• _ABOUT THIS TASK_: Lines after the one containing "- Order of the" are to be omitted; print exactly each line from the start of the records up to and including it.
----
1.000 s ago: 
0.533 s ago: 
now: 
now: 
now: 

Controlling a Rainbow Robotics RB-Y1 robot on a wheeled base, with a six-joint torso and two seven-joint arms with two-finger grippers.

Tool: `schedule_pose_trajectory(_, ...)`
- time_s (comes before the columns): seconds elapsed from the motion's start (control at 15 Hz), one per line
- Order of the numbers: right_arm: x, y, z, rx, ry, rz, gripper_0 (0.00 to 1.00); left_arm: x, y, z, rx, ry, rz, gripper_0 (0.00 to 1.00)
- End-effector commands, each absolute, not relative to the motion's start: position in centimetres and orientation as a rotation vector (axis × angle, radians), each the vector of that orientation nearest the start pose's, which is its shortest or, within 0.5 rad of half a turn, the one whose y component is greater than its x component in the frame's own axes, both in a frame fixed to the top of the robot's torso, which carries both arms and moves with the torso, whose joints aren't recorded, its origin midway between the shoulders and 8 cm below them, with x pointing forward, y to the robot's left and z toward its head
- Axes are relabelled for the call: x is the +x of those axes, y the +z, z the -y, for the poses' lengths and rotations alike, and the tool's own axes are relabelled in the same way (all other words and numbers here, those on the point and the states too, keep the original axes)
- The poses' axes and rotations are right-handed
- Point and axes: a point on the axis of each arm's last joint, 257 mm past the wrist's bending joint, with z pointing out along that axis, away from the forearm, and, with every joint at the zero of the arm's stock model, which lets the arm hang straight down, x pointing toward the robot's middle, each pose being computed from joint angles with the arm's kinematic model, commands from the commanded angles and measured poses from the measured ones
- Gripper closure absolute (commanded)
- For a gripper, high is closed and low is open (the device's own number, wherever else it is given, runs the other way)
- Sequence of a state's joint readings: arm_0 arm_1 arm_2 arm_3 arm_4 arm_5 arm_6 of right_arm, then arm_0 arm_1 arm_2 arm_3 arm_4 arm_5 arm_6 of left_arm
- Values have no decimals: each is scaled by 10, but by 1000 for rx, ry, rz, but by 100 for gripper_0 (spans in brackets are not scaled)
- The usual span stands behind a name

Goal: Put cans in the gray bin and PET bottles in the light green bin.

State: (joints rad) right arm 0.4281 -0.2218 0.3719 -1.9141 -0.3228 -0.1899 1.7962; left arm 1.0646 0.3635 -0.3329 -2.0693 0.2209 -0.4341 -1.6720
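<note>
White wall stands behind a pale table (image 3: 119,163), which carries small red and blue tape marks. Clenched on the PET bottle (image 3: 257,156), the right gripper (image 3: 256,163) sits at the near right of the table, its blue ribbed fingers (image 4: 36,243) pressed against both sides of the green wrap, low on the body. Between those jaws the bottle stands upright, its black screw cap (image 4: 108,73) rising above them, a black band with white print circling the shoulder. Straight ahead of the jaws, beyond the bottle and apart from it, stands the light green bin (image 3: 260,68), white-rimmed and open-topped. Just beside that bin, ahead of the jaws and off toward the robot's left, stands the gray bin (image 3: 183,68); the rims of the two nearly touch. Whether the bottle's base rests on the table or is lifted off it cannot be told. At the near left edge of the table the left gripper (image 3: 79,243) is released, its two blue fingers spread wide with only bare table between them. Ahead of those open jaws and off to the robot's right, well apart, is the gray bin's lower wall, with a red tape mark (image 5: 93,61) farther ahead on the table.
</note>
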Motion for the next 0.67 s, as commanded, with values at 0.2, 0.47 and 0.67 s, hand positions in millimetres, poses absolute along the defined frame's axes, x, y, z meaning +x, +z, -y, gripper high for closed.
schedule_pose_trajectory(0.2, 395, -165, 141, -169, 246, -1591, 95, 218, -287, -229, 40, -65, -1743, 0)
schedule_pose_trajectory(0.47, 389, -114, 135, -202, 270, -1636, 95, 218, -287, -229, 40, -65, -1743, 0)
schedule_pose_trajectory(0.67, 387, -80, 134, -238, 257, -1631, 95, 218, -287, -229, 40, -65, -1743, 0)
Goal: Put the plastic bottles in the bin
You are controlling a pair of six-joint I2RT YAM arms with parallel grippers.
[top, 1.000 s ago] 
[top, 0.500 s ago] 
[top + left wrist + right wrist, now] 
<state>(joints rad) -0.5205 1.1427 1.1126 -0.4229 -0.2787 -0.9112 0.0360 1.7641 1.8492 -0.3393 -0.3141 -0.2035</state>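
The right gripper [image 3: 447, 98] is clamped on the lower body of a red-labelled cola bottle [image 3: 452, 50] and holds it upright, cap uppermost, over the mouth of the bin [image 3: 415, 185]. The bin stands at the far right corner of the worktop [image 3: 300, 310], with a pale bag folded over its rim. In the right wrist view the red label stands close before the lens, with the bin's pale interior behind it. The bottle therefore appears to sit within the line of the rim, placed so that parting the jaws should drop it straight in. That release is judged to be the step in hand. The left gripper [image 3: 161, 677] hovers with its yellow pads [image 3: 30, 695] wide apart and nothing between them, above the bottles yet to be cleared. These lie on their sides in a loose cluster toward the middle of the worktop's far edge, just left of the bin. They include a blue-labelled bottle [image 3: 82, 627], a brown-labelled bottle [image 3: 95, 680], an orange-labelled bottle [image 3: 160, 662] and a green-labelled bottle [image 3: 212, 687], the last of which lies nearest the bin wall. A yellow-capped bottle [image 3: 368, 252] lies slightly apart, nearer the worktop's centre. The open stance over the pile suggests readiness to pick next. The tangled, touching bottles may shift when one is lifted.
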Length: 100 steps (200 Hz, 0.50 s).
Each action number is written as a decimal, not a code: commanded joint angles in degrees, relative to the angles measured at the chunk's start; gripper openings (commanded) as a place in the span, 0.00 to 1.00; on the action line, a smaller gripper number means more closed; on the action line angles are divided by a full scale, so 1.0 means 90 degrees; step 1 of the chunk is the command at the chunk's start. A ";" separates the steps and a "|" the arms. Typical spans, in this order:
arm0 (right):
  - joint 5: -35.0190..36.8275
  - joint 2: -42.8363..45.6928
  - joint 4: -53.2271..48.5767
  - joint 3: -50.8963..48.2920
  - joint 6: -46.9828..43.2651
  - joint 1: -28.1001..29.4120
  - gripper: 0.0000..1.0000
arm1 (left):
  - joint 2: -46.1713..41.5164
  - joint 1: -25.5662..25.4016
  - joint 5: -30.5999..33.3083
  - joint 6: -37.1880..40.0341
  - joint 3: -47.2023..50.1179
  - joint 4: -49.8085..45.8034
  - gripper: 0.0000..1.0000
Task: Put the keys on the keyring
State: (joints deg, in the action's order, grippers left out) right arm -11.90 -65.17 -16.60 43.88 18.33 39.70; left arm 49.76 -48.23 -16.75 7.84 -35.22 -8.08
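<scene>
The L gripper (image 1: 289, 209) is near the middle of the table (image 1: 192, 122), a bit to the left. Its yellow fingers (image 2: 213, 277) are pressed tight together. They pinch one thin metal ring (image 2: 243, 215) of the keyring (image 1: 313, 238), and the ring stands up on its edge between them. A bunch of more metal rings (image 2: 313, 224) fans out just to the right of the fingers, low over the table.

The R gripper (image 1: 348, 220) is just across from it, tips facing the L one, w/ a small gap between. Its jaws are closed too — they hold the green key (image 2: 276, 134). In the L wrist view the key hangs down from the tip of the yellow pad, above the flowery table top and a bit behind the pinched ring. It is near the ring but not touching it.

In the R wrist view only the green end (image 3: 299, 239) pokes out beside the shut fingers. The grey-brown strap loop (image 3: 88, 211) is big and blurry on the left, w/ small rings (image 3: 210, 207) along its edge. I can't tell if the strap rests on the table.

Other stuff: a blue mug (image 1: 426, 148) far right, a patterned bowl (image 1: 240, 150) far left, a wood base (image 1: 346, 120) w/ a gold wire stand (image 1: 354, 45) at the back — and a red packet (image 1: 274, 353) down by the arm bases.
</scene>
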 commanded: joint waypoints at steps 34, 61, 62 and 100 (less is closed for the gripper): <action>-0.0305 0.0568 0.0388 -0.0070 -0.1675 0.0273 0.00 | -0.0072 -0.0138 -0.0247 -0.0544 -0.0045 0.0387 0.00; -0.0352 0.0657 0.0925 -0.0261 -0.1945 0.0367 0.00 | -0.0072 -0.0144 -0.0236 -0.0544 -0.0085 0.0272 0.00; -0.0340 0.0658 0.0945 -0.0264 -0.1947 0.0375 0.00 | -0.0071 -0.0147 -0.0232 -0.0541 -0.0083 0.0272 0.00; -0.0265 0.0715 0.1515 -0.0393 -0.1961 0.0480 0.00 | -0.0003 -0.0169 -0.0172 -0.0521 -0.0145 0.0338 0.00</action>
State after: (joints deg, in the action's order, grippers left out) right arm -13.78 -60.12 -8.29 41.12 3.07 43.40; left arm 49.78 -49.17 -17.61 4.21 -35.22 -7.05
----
• _FINAL ANSWER_:
1.000 s ago: 
0.533 s ago: 
now: 
now: 
now: 

Controlling a Rainbow Robotics RB-Y1 robot on a wheeled base, with a six-joint torso and two seven-joint arms with two-finger grippers.

Tool: `schedule_pose_trajectory(_, ...)`
- time_s (comes before the columns): seconds elapsed from the motion's start (control at 15 Hz), one per line
- Order of the numbers: right_arm: x, y, z, rx, ry, rz, gripper_0 (0.00 to 1.00); left_arm: x, y, z, rx, ry, rz, gripper_0 (0.00 to 1.00)

This concludes the exercise.